Network Access Quarantine Control components included—Windows Server 2003 SP1 now includes the Rqs.exe and Rqc.exe components to make deployment of Network Access Quarantine Control easier.
IIS 6.0 metabase auditing—The metabase is the XML-based, hierarchical store of configuration information for Internet Information Services (IIS) 6.0. The ability to audit this store allows network administrators to see which user accessed the metabase in case it becomes corrupted.
As part of SP1, Microsoft is introducing powerful new functionality to Windows Server 2003.
Windows Firewall—Also released with Windows XP Service Pack 2, Windows Firewall is the successor of the Internet Connection Firewall. Windows Firewall is a host (software) firewall, a firewall helping protect each client and server computer on a customer’s network. Unlike Windows XP Service Pack 2, Windows Firewall is off by default on Windows Server 2003 Service Pack 1, and must be turned on to begin protecting systems. Windows Firewall is enabled by default for a brief time immediately following operating system installations that include Service Pack 1. Windows Firewall stays enabled for the duration of the new Post-Setup Security Updates portion of setup.

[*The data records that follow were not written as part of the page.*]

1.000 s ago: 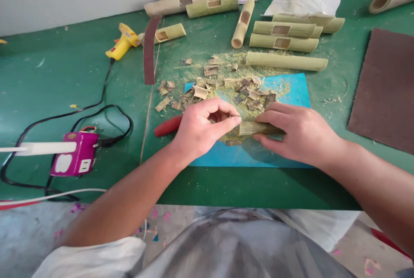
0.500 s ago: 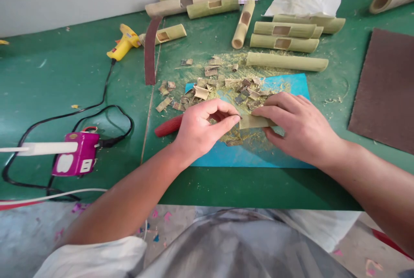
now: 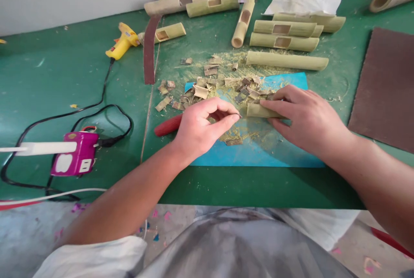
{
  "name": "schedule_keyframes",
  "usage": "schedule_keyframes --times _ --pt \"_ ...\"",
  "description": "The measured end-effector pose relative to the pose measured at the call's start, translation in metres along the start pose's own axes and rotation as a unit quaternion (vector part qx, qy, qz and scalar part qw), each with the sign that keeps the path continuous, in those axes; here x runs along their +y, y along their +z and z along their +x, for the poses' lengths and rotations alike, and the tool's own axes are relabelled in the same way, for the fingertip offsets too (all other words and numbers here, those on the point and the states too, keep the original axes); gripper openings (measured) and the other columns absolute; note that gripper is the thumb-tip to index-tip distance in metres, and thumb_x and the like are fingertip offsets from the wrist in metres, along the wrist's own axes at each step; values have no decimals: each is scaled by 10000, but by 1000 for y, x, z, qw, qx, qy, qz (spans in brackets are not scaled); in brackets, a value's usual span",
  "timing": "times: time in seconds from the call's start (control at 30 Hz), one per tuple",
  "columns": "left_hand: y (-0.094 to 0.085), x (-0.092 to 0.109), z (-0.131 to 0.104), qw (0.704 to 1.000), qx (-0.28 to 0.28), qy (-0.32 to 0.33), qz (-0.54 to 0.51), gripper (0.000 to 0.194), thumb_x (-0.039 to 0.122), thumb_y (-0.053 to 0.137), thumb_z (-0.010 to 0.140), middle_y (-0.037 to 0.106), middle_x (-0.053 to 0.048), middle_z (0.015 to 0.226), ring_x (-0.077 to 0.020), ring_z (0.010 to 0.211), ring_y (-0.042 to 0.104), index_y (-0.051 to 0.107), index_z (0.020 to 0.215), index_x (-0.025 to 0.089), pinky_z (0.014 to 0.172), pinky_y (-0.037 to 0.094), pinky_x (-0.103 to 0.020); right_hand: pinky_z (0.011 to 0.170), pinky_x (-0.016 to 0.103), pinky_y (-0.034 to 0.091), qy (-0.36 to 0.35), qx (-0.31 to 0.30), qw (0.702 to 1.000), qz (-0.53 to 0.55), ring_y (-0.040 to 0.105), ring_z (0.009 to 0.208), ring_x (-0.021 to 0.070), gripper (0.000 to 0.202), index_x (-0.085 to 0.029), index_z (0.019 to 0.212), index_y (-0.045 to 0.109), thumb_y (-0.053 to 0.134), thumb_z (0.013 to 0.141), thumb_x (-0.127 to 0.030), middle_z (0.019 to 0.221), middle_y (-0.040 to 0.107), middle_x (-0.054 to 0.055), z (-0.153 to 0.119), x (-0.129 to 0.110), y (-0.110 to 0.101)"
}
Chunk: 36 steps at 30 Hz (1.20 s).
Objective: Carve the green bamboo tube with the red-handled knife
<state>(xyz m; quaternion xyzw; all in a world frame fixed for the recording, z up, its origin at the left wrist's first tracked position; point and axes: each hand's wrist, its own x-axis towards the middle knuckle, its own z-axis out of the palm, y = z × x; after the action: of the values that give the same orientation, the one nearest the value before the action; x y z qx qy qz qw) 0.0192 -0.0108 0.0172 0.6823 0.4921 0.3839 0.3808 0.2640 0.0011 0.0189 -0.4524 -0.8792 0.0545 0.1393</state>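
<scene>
A short pale green piece of bamboo point(image 3: 257, 110) lies between the thumb and fingers of my right hand point(image 3: 299, 109), above the blue sheet point(image 3: 258, 157). My left hand point(image 3: 203, 127) is closed in a pinch just left of it, apart from the bamboo. A small dark edge shows at its fingertips, too little to name. Beside my left wrist pokes out a red handle point(image 3: 167, 125), its other end hidden behind the hand. Broken bamboo chips point(image 3: 201, 92) and yellowish dust cover the sheet's far side.
Beyond the chips lie a whole bamboo tube point(image 3: 287, 61) and several tubes with cut windows point(image 3: 284, 41). At left are a yellow glue gun point(image 3: 123, 42), a brown strip point(image 3: 149, 53) and a purple power socket point(image 3: 76, 153) with cables. A brown sheet point(image 3: 384, 92) lies right.
My right hand has shifted right and slightly away from me with the bamboo piece, opening a gap from my left fingertips. The left hand has stayed nearly still.
</scene>
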Motion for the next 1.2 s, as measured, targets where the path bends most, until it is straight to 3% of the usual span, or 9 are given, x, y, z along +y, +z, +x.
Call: schedule_keyframes --times 0.33,0.53,0.73,0.97,1.2 --pt "0 1 1 1000 -5 1 -8 39 214 701 857 736 -14 830 -136 752 663 725 851 183 686 535 -240 727 391 456 -15 24 1000 -3 641 946 266 344 -259 1201 698 523 909 -206 1076 687 96 -1 -2 0" --pt "-3 2 1 998 13 61 14 52 186 691 866 719 -22 855 -154 832 656 727 830 194 747 539 -263 772 417 506 -25 37 998 52 669 972 286 385 -222 1214 677 559 847 -211 1131 692 109 -2 -9 -2" --pt "1 2 -2 999 22 22 -15 53 196 709 857 738 0 826 -126 749 678 737 899 179 688 548 -221 773 403 502 -71 20 995 63 669 948 281 372 -153 1141 703 555 801 -184 1073 701 120 -1 -11 1" --pt "4 2 -1 1000 -17 3 5 29 168 688 851 726 7 779 -114 717 668 717 855 165 655 542 -199 836 426 519 -89 -6 990 114 636 917 275 348 -138 1085 713 579 765 -163 957 720 106 3 -7 6" --pt "3 3 0 999 -38 -6 10 26 151 679 845 717 0 789 -106 705 651 698 827 154 649 532 -194 832 453 539 -79 -11 989 125 638 1001 307 356 -135 1102 736 560 794 -161 1095 703 145 3 -4 7"
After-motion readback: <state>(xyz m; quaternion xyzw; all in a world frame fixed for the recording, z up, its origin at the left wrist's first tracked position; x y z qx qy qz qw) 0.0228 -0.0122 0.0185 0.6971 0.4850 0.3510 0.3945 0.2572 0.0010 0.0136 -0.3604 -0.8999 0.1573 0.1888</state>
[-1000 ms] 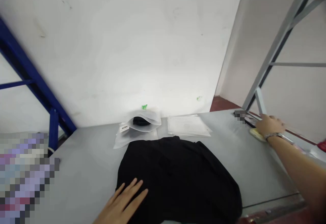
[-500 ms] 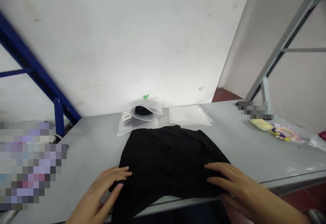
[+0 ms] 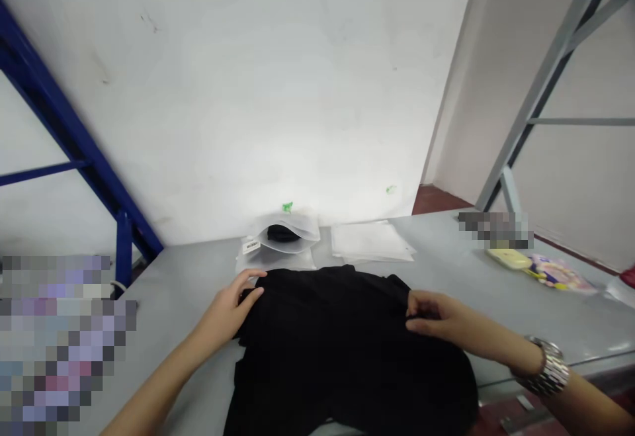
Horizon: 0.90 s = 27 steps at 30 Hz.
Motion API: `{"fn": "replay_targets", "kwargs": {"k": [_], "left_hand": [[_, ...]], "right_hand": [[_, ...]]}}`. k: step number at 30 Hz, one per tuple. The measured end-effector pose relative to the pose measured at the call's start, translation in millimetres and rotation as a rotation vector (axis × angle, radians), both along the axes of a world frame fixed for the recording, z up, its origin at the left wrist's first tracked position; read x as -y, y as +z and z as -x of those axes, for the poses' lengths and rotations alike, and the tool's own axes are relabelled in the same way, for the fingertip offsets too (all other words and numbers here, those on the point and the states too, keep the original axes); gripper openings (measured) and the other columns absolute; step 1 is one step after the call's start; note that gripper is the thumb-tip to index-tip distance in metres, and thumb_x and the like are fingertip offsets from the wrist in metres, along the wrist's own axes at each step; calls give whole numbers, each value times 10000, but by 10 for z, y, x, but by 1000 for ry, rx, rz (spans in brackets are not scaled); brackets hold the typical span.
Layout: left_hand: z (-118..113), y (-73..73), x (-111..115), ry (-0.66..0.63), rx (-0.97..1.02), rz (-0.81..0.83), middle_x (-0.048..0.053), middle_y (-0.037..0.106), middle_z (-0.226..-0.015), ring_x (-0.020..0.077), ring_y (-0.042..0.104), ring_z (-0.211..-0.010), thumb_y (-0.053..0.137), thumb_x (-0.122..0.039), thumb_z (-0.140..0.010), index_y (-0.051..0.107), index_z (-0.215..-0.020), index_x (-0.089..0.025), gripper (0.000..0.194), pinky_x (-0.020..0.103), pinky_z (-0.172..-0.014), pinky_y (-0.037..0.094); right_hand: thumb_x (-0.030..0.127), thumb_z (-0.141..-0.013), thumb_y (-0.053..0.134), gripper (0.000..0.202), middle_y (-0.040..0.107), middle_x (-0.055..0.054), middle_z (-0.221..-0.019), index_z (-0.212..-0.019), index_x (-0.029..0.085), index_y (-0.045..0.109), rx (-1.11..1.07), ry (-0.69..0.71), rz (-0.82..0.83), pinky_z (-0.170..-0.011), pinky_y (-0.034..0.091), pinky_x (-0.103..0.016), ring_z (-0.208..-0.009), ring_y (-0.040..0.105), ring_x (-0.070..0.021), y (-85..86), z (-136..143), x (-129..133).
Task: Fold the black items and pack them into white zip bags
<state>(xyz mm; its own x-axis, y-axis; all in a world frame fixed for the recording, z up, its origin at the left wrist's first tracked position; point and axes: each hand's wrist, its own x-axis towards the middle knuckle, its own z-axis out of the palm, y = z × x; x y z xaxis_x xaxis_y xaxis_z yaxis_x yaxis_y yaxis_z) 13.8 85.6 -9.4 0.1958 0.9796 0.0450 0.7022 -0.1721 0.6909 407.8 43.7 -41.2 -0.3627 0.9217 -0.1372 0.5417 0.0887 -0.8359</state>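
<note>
A black garment (image 3: 342, 343) is spread over the grey table and hangs past its front edge. At its upper left side, my left hand (image 3: 235, 304) has thumb and fingers closed on the fabric. My right hand (image 3: 429, 313), with a metal watch on the wrist, pinches the cloth at the right side. Behind the garment lies a frosted bag (image 3: 297, 221) with its mouth gaping and something black inside; a barcode label shows on its left. A stack of flat translucent bags (image 3: 370, 241) lies to its right.
The grey table (image 3: 193, 277) meets a white wall. Right of the bags are a yellow case (image 3: 509, 259), a colourful packet (image 3: 560, 274) and a blurred item. Blurred packages (image 3: 64, 343) lie left, near a blue frame (image 3: 74, 125). A grey frame stands right.
Both hands have moved toward the far part of the garment, and their fingers have closed on its sides. The fabric has shifted and spreads differently at the front. The camera view has tilted up slightly.
</note>
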Motion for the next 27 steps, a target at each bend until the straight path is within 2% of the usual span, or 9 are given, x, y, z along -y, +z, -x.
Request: {"fn": "replay_targets", "kwargs": {"k": [3, 6, 10, 12, 17, 20, 23, 25, 27], "left_hand": [[7, -14, -187, -32, -325, -45, 7, 650, -814, 210, 617, -739, 452, -389, -838, 549, -995, -252, 229, 292, -657, 441], [9, -25, -314, -41, -505, -69, 49, 651, -808, 247, 621, -714, 519, -416, -786, 571, -841, -213, 216, 317, -618, 432], [-55, -126, -384, 121, -508, -172, 148, 664, -874, 324, 633, -829, 435, -468, -842, 578, -886, -156, 346, 390, -673, 457], [-99, -223, -397, 145, -477, -187, 184, 664, -951, 340, 623, -930, 484, -408, -829, 572, -985, -117, 341, 413, -754, 465], [-184, -366, -440, 118, -335, -224, 149, 607, -1189, 257, 568, -1111, 530, -237, -794, 517, -1155, -119, 380, 359, -938, 432], [-182, -262, -381, 110, -264, -257, 90, 643, -1109, 231, 597, -1049, 507, -231, -798, 571, -1046, -164, 264, 346, -912, 460], [-99, -113, -163, 52, -117, -367, 56, 656, -1029, 220, 609, -991, 483, -223, -798, 573, -861, -199, 113, 350, -873, 486], [13, -82, 37, -48, -43, -459, 54, 649, -1079, 222, 592, -1040, 468, -166, -780, 576, -826, -209, 125, 359, -895, 483], [163, -130, 218, -152, -122, -567, 31, 625, -1178, 223, 543, -1140, 441, -98, -762, 626, -922, -244, 285, 374, -945, 459]], "right_hand": [[408, -806, 550, 210, 521, 35, -684, -848, 208, 500, 114, -124, -121, -612, 391, -266, -643, 484, -135, -37, 5, -127], [438, -806, 536, 277, 580, 0, -764, -968, 216, 561, 217, -135, -173, -672, 434, -307, -705, 543, -166, 27, 51, -236], [454, -805, 527, 419, 611, -80, -1043, -1133, 199, 571, 203, -157, -243, -825, 455, -352, -953, 576, -220, 65, 150, -415], [373, -773, 570, 415, 617, -85, -1031, -1140, 179, 585, 244, -152, -281, -834, 453, -357, -944, 580, -225, 28, 198, -512], [239, -764, 549, 119, 623, -50, -819, -793, 165, 637, 325, -146, -355, -766, 461, -352, -786, 577, -200, -52, 279, -624], [269, -825, 523, 111, 603, -55, -898, -839, 189, 599, 234, -196, -570, -848, 453, -383, -889, 557, -207, 10, 255, -510], [250, -879, 474, 108, 575, -64, -994, -901, 220, 575, 159, -155, -778, -921, 432, -402, -1021, 522, -211, 120, 165, -237], [210, -886, 459, 117, 568, -65, -1026, -916, 234, 569, 185, -94, -813, -937, 432, -400, -1078, 503, -212, 170, 98, -5], [183, -879, 458, 136, 570, -61, -1049, -911, 243, 576, 250, -23, -751, -936, 445, -388, -1100, 502, -210, 178, 48, 216]]}}
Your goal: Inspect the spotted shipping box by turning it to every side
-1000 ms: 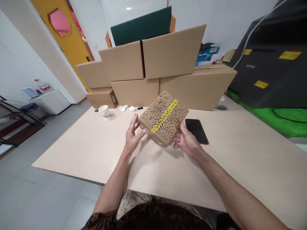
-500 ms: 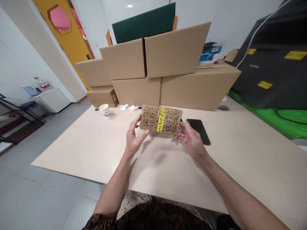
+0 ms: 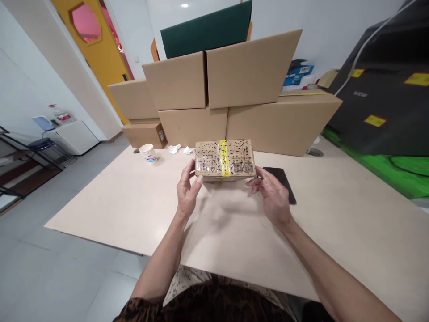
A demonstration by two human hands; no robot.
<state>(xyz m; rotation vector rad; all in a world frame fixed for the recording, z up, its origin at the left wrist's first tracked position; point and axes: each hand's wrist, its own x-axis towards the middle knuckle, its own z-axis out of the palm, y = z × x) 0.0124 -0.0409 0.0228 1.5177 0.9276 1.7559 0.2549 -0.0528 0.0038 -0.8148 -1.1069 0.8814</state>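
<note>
Between my hands, a small brown cardboard box (image 3: 211, 158) with dark speckled print and a yellow tape band is held up above the pale table (image 3: 117, 201). My left hand (image 3: 187, 192) grips its left end, the thumb at the lower front corner. At the right end, my right hand (image 3: 274, 197) holds the lower corner with its fingers curled below. The box's top and part of its shadowed front side face me. A dark flat tablet-like object (image 3: 283, 183) lies on the table just behind my right hand.
Large cardboard boxes (image 3: 254, 67) are stacked along the table's back, a dark green box (image 3: 208, 31) on top. A paper cup (image 3: 148, 153) and crumpled tissues (image 3: 174, 148) stand at back left. A black covered machine (image 3: 378, 103) is at right.
The small box has been tilted, so its printed face now leans back and its lower front side shows. My right hand has shifted slightly right. The view has moved a little.
</note>
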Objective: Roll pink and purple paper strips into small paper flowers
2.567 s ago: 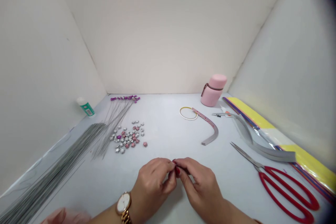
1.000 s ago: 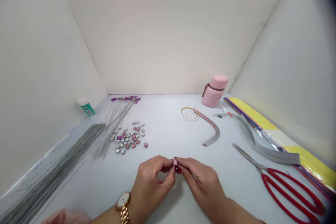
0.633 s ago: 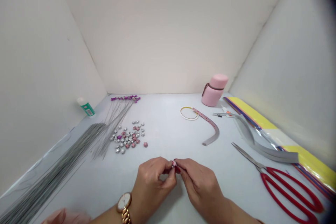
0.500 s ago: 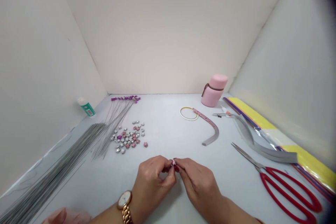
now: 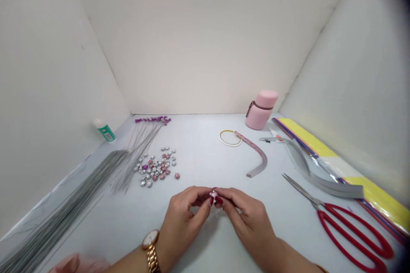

Post-Setup Security Updates (PSSU)—Servers are vulnerable in the time between initial installation and having the latest security updates applied. To counter this, Windows Server 2003 with Service Pack 1 uses Windows Firewall to help block all inbound connections to the server after installation until Windows Update delivers the latest security updates to the new computer. After updating, Windows Firewall is turned off until it is manually configured for server roles. PSSU also guides users through immediate configuration of Automatic Updates.
Security Configuration Wizard (SCW)—SCW is a wizard that configures server security based upon existing server roles. SCW asks questions about server roles and then stops all services not necessary to perform those roles. SCW does not add roles, but configures the server around the roles it performs. Like boarding up unused doors, this new feature helps reduce the attack surface of Windows Server 2003.